**PROBLEM REQUIREMENTS**
Type out the whole listing again exactly, pictures omitted.
· · · · · · ·
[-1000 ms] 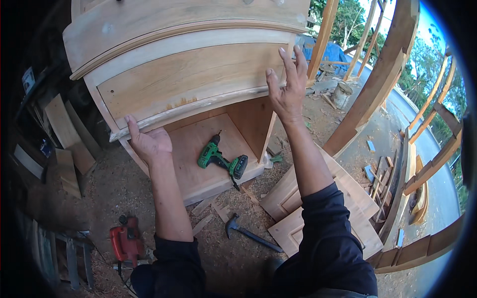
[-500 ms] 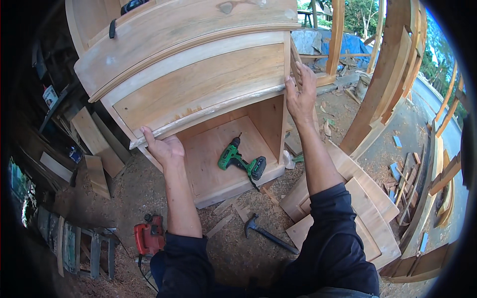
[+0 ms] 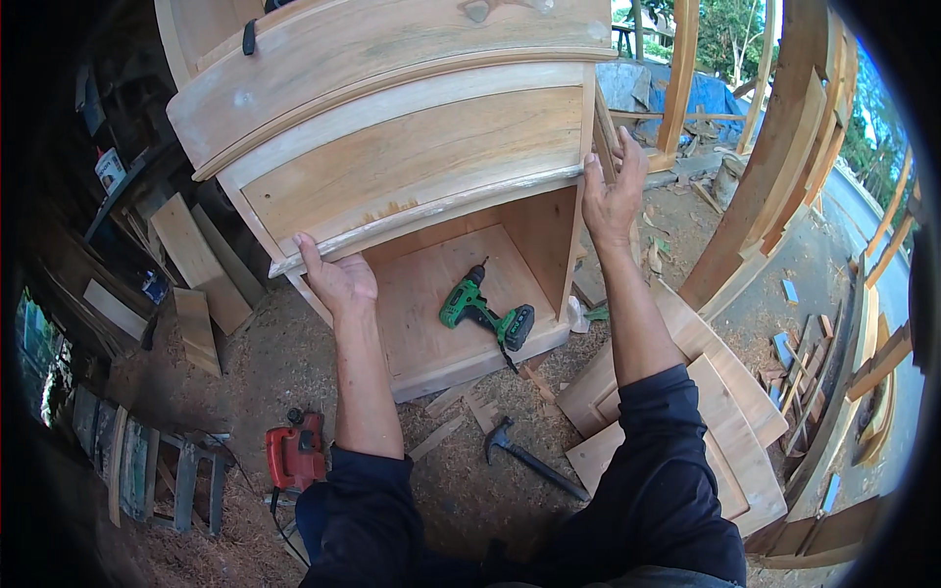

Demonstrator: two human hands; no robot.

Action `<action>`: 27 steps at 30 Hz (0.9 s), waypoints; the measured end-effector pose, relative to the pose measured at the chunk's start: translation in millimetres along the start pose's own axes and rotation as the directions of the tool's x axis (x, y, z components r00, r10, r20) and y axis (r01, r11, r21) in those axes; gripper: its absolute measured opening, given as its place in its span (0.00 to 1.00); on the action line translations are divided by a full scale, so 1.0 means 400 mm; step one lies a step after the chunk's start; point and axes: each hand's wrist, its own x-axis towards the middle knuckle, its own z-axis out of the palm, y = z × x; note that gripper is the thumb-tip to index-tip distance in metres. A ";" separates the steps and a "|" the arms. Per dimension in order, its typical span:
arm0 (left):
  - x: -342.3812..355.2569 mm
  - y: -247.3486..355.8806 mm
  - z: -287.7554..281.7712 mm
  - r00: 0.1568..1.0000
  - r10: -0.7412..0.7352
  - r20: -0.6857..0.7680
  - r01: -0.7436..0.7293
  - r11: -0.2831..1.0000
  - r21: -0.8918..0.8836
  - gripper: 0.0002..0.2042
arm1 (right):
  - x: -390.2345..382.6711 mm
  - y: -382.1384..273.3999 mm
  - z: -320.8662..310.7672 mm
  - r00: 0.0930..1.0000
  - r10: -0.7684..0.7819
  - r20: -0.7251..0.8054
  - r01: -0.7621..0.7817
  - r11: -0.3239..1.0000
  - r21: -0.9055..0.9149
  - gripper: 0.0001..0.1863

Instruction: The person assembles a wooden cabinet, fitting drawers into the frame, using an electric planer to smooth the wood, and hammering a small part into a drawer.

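Note:
A pale wooden cabinet (image 3: 412,147) stands before me, its lower compartment open at the front. Along the bottom of its curved front panel runs a whitish, rough-edged wooden strip (image 3: 441,214). At the strip's left end is my left hand (image 3: 343,284), closed on it with the thumb up in front and the other fingers partly hidden below. My right hand (image 3: 614,196) is at the right end, thumb against the corner, fingers stretched out and apart beside the cabinet's side. A green cordless drill (image 3: 480,306) lies on the compartment floor below, untouched.
On the ground lie a black hammer (image 3: 534,461) and a red corded power tool (image 3: 295,451). Curved wooden panels (image 3: 725,431) are stacked near my right arm. Boards (image 3: 201,260) lean at the left; tall timber posts (image 3: 765,167) rise at the right. Wood scraps litter the ground.
The view has shifted slightly, so the cabinet and drill sit a little farther right in the picture. Both hands keep their places at the strip's ends.

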 end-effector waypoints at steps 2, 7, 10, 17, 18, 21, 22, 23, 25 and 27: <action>-0.004 -0.002 0.002 1.000 -0.001 0.003 0.001 1.000 0.000 0.25 | -0.004 -0.003 0.002 0.991 -0.136 0.022 0.137 0.987 -0.085 0.29; 0.000 0.000 -0.008 1.000 -0.002 0.011 0.002 1.000 0.006 0.26 | -0.026 -0.017 0.034 0.990 -0.113 0.085 0.116 0.993 -0.029 0.29; 0.017 -0.007 -0.037 0.987 -0.048 0.152 0.058 0.997 -0.058 0.32 | -0.019 -0.008 0.031 0.993 -0.098 0.059 0.100 0.995 -0.029 0.29; 0.011 -0.092 -0.073 0.775 -0.312 0.549 0.440 0.890 -0.115 0.49 | 0.013 -0.089 0.015 0.984 -0.155 0.091 0.157 0.987 -0.020 0.27; 0.010 -0.113 -0.071 0.752 -0.330 0.570 0.466 0.878 -0.107 0.49 | 0.019 -0.096 0.015 0.987 -0.137 0.088 0.137 0.991 0.003 0.27; 0.042 -0.142 -0.084 0.706 -0.353 0.613 0.504 0.860 -0.085 0.48 | 0.039 -0.145 -0.006 0.991 -0.078 0.104 0.072 0.996 0.057 0.25; 0.049 -0.143 -0.097 0.682 -0.343 0.646 0.515 0.852 -0.091 0.48 | 0.044 -0.158 -0.022 0.978 -0.134 0.159 0.129 0.991 0.041 0.25; 0.053 -0.155 -0.105 0.681 -0.342 0.647 0.519 0.849 -0.097 0.48 | 0.064 -0.165 -0.039 0.955 -0.209 0.213 0.208 0.978 0.023 0.25; 0.080 -0.155 -0.111 0.633 -0.306 0.711 0.536 0.836 -0.118 0.47 | 0.088 -0.209 -0.054 0.936 -0.284 0.209 0.287 0.958 0.016 0.24; 0.075 -0.149 -0.118 0.637 -0.297 0.712 0.530 0.839 -0.123 0.44 | 0.117 -0.261 -0.069 0.904 -0.372 0.213 0.383 0.924 -0.014 0.24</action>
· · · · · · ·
**PROBLEM SOLUTION**
[-1000 ms] 
[-500 ms] 
[+0 ms] 

Demonstrator: two human hands; no robot.

Action `<action>`: 27 steps at 30 Hz (0.9 s), waypoints; the measured end-effector pose, relative to the pose measured at the chunk's start: translation in millimetres along the start pose's own axes and rotation as the directions of the tool's x axis (x, y, z components r00, r10, r20) and y axis (r01, r11, r21) in those axes; gripper: its absolute measured opening, given as its place in its span (0.00 to 1.00); on the action line translations are divided by a full scale, so 1.0 means 400 mm; step one lies a step after the chunk's start; point and axes: each hand's wrist, its own x-axis towards the middle knuckle, its own z-axis out of the palm, y = z × x; note that gripper is the thumb-tip to index-tip distance in metres. A ";" separates the steps and a "|" the arms. Per dimension in order, its typical span:
arm0 (left):
  - x: -342.3812..355.2569 mm
  - y: -247.3486..355.8806 mm
  - z: -287.7554..281.7712 mm
  - r00: 0.1568..1.0000
  - r10: -0.7412..0.7352
  - r20: -0.6857..0.7680
  - r01: -0.7436..0.7293
  - r11: -0.2831..1.0000
  - r21: -0.8918..0.8836
  - gripper: 0.0002..0.2042
arm1 (right):
  - x: -390.2345..382.6711 mm
  - y: -382.1384..273.3999 mm
  - z: -320.8662..310.7672 mm
  - r00: 0.0930..1.0000
  - r10: -0.7684..0.7819
  - r20: -0.7251..0.8054
  - r01: -0.7621..0.7817
  - r11: -0.3239..1.0000
  - r21: -0.9055..0.9149
  - gripper: 0.0001..0.1863

Instruction: The person assembles a wooden cabinet, fitting drawers into the frame, using an electric planer to smooth the wood, and hammering a small part into a drawer.

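Note:
A pale wooden cabinet (image 3: 412,147) stands before me, its lower compartment open at the front. Along the bottom of its curved front panel runs a whitish, rough-edged wooden strip (image 3: 441,214). At the strip's left end is my left hand (image 3: 343,284), closed on it with the thumb up in front and the other fingers partly hidden below. My right hand (image 3: 614,196) is at the right end, thumb against the corner, fingers stretched out and apart beside the cabinet's side. A green cordless drill (image 3: 480,306) lies on the compartment floor below, untouched.
On the ground lie a black hammer (image 3: 534,461) and a red corded power tool (image 3: 295,451). Curved wooden panels (image 3: 725,431) are stacked near my right arm. Boards (image 3: 201,260) lean at the left; tall timber posts (image 3: 765,167) rise at the right. Wood scraps litter the ground.
The view has shifted slightly, so the cabinet and drill sit a little farther right in the picture. Both hands keep their places at the strip's ends.
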
 end-effector waypoints at steps 2, 7, 10, 17, 18, 21, 22, 23, 25 and 27: <action>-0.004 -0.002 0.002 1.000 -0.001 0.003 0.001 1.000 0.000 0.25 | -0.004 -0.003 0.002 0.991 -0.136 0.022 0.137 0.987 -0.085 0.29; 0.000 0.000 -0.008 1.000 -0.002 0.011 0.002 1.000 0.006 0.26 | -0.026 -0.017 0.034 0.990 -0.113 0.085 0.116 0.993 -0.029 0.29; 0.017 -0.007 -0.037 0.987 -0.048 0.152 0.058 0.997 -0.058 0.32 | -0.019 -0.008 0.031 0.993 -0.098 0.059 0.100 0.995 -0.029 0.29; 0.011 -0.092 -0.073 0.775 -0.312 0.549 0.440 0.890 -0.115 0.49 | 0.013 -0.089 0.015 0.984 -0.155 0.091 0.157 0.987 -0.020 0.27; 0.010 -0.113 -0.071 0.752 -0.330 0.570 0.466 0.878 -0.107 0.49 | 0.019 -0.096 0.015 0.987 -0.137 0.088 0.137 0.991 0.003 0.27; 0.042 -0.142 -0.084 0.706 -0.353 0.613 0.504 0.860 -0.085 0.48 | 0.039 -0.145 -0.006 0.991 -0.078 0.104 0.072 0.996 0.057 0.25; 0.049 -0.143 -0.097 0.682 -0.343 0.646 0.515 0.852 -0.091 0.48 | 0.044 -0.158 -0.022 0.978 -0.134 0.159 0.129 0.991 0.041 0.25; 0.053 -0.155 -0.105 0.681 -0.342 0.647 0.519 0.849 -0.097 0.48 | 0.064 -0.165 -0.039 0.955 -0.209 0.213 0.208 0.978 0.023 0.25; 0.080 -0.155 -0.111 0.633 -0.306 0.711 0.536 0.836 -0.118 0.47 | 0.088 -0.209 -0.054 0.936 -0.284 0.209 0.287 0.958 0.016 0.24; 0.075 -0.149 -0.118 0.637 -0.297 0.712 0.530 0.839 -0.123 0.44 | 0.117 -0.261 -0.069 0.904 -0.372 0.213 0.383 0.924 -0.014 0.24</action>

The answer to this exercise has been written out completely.